Quelle est pour vous la différence entre un sport d'endurance et un sport qui ne l'est pas ?

Dans le sport d'endurance, on laisse filer la pensée sans se préoccuper du mouvement et l'on arrive à une sensation de bien-être. Côté fitness, on est davantage axé sur un travail du corps et l'on n'a pas la symbiose du corps et de la pensée comme il existe dans un sport d'endurance. Dans mon livre, j'ai interviewé d'anciens pratiquants de sports d'opposition notamment le football, qui rapportent aussi ne pas avoir trouvé dans ces activités finalement très frontales où l'on se blesse, un véritable plaisir comme lorsque l'on court ou que l'on nage.

Vous dites que le sport d'endurance conduit à l'auto-érotisme ?

Oui, le temps d'endurance représente un plaisir de soi sur soi. Comme le nourrisson va se faire plaisir en tétant son pouce. Un sportif n'a pas besoin d'autre chose que son corps pour arriver à se faire plaisir. Mais il faut déjà une certaine pratique et avoir dépassé la contrainte par l'entraînement. On est en accord avec l'environnement, et on devient la pluie, le vent, le soleil. On s'y intègre totalement. C'est typique du bébé qui considère que le monde qui l'entoure c'est lui…

Ce plaisir que l'on éprouve peut conduire à une dépendance…

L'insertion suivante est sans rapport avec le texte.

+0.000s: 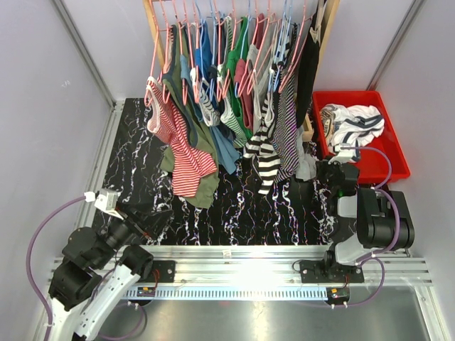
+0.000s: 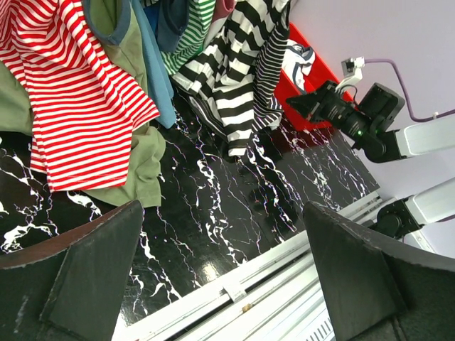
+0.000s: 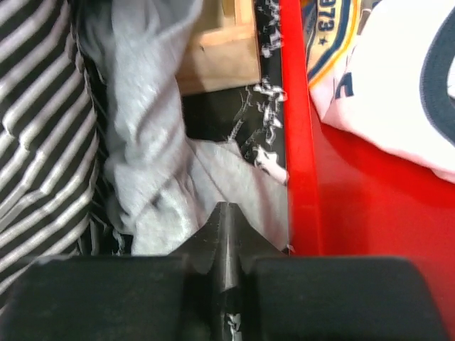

Si la personne a plutôt un profil dépendant, elle va rapidement tomber dans le besoin et non plus dans l'envie de faire du sport. Cela peut provoquer un grand sentiment de manque voire un état dépressif. Parmi les sportifs interrogés dans mon livre, certains continuent malgré des blessures et peuvent se mettre en danger.

Vous avez interviewé 20 sportifs de 27 à 67 ans, 6 femmes, 14 hommes. Qu'en est-il ressorti ?

Chacun a son motif lié à la pratique sportive. Cela vient souvent d'un manque et l'on cherche dans le sport à combler nos failles et nos manques. Dans mon livre, j'évoque l'exemple d'Albin, pas très sportif au départ, qui, un soir en rentrant de boîte de nuit, a eu un accident de voiture. L'ami, qui était à côté de lui est mort, et ce qui lui a peut-être permis de traverser ce drame, c'est la course à pied.

Vous parlez dans votre livre d'une expérience sport en général et psychiatrie. Quelle est-elle ?

Le sport est de plus en plus présent au sein du milieu psychiatrique et également en établissement spécialisé dans l'aide au travail (ESAT). Cela permet aux personnes atteintes de troubles psychiatriques de pouvoir ressentir les contours de leur corps, ce qui est leur moi et ce qui ne l'est pas. Cela leur permet aussi de se décharger, un mécanisme de défense qui n'est pas forcément utilisé par tous.

Est-ce que cela permet de réduire les médicaments ?

La Sécurité sociale a fait une étude à ce sujet. Et il existe des études anglo-saxonnes qui démontrent que, chez des personnes atteintes d'une dépression modérée, le sport pratiqué régulièrement améliore nettement les symptômes dépressifs et l'estime de soi. Le sport ne se substitue pas aux médicaments mais peut permettre de diminuer les prescriptions.

Courir vous aide-t-il à accomplir votre travail avec les patients ?

Cela permet d'être avec soi, d'avoir un temps pour soi et de se reconnecter à soi. On laisse filer les pensées et l'on reste en phase avec ses sensations corporelles, ses pieds sur le sol, son souffle, ses mouvements… Il arrive que l'on parte avec un problème et que l'on revienne avec une solution. Comme les pensées filent, les choses s'éclaircissent et l'on saisit l'essentiel. Il peut m'arriver de penser à un patient, à une séance et de trouver la clé du problème.